┏━━
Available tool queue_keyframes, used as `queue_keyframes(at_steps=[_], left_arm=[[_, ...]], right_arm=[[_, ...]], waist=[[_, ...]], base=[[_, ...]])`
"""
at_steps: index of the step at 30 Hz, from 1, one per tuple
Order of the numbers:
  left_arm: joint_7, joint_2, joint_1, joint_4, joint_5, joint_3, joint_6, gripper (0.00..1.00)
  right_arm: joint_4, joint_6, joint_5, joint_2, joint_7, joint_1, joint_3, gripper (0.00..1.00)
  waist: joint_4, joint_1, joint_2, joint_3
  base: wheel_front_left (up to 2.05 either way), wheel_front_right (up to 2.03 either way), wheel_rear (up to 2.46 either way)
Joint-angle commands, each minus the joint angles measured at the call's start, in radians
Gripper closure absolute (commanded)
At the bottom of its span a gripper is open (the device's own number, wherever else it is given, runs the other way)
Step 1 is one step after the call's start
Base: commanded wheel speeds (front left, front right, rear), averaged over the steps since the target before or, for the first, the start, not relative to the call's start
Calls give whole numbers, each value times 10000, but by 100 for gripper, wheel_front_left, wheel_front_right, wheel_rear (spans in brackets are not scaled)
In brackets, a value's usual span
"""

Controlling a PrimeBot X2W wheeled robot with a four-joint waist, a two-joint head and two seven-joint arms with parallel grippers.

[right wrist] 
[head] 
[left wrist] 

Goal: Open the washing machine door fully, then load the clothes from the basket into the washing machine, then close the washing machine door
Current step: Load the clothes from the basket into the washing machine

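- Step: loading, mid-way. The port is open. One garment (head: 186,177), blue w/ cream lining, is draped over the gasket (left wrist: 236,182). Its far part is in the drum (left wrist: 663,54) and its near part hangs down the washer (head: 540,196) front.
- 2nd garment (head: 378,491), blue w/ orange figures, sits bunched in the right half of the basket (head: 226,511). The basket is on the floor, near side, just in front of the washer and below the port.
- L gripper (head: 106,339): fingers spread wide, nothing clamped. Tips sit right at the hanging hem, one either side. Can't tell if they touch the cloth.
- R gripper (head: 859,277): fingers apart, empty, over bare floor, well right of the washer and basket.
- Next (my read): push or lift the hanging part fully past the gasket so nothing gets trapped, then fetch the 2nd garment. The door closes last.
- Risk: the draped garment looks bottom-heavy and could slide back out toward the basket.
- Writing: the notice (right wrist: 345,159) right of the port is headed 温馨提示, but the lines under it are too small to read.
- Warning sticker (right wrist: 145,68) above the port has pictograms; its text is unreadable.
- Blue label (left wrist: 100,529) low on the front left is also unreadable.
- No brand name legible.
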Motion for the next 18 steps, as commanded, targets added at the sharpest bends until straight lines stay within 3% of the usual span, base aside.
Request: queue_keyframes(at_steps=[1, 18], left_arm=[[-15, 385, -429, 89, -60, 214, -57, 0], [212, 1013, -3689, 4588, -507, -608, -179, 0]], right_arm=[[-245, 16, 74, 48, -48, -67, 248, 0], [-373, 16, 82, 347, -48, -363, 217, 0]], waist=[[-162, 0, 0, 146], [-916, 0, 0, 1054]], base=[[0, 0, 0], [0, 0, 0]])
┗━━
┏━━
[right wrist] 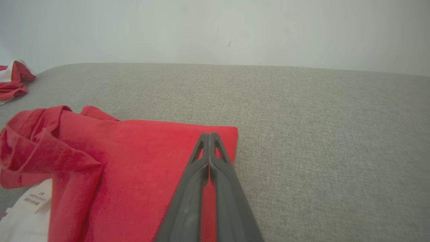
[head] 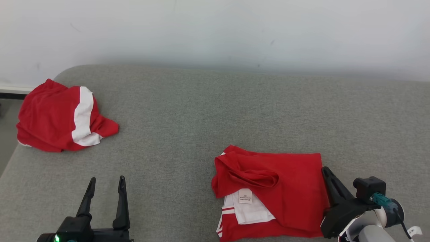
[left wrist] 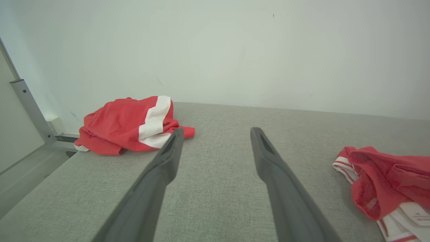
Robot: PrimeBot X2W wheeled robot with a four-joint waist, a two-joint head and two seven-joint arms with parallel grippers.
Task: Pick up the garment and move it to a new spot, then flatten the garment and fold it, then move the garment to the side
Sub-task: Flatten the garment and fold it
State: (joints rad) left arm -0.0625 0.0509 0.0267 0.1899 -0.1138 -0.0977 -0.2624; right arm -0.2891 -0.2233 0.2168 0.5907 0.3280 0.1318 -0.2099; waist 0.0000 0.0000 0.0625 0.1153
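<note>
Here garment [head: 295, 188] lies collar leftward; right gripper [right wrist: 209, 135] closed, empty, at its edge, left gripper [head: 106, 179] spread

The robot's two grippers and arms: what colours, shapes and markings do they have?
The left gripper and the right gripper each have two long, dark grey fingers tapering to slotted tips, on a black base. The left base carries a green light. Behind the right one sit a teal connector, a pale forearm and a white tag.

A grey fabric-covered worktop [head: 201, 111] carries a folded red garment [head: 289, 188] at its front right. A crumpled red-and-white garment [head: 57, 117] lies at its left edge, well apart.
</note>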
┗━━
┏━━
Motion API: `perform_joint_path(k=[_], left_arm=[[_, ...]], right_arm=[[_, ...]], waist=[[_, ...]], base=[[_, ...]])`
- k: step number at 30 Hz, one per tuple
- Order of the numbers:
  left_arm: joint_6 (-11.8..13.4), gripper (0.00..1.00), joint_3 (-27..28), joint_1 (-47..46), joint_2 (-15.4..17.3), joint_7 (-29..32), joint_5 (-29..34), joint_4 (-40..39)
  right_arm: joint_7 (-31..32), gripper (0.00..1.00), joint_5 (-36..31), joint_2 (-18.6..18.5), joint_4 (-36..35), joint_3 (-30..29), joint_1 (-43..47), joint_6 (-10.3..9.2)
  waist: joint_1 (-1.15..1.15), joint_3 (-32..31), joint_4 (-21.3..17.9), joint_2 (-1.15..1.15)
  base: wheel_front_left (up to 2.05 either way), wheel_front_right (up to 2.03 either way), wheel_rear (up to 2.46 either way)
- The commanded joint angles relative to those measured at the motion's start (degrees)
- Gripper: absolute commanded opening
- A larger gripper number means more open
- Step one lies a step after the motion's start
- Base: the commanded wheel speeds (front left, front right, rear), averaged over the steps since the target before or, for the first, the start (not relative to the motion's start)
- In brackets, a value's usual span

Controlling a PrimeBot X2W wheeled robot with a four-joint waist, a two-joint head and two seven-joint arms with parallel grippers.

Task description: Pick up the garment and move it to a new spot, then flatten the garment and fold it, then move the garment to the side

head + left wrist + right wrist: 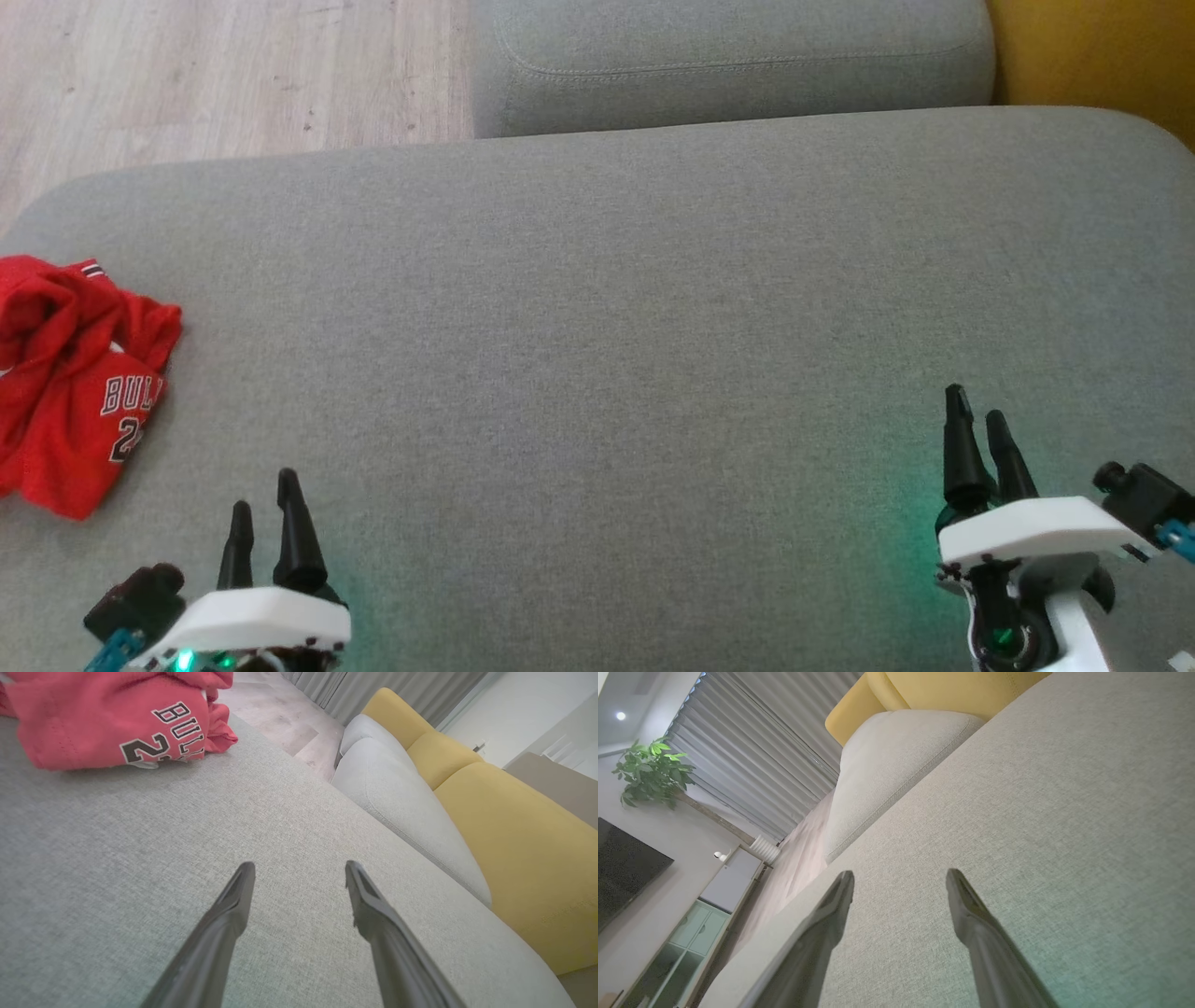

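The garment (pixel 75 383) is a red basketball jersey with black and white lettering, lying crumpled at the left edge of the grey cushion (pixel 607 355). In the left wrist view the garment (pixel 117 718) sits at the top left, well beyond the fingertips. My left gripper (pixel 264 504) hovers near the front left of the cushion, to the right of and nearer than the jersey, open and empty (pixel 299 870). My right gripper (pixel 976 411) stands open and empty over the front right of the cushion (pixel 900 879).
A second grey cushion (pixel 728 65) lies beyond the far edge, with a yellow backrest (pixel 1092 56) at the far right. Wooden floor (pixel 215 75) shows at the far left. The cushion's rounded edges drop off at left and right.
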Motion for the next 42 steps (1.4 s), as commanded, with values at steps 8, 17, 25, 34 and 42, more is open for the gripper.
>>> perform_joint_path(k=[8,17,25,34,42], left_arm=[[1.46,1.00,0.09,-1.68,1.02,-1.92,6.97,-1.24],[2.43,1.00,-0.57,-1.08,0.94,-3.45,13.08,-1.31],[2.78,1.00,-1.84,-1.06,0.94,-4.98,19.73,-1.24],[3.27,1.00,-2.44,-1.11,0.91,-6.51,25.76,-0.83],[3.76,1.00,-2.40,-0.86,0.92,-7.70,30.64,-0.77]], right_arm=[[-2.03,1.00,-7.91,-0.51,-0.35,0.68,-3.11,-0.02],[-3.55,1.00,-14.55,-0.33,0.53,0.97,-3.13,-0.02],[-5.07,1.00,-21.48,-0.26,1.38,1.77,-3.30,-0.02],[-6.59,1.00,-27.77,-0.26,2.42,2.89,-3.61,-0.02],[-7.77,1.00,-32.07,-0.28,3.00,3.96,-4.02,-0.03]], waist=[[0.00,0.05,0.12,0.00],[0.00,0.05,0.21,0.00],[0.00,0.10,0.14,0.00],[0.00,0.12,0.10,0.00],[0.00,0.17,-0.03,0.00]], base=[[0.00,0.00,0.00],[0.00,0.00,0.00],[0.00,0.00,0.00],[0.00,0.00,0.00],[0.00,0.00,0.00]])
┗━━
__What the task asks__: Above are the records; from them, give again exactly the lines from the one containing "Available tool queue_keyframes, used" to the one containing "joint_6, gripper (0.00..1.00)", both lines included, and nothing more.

__Response to the exercise__:
Available tool queue_keyframes, used as `queue_keyframes(at_steps=[_], left_arm=[[_, ...]], right_arm=[[_, ...]], waist=[[_, ...]], base=[[_, ...]])`
"""
at_steps: index of the step at 30 Hz, from 1, one per tuple
Order of the numbers:
  left_arm: joint_7, joint_2, joint_1, joint_4, joint_5, joint_3, joint_6, gripper (0.00..1.00)

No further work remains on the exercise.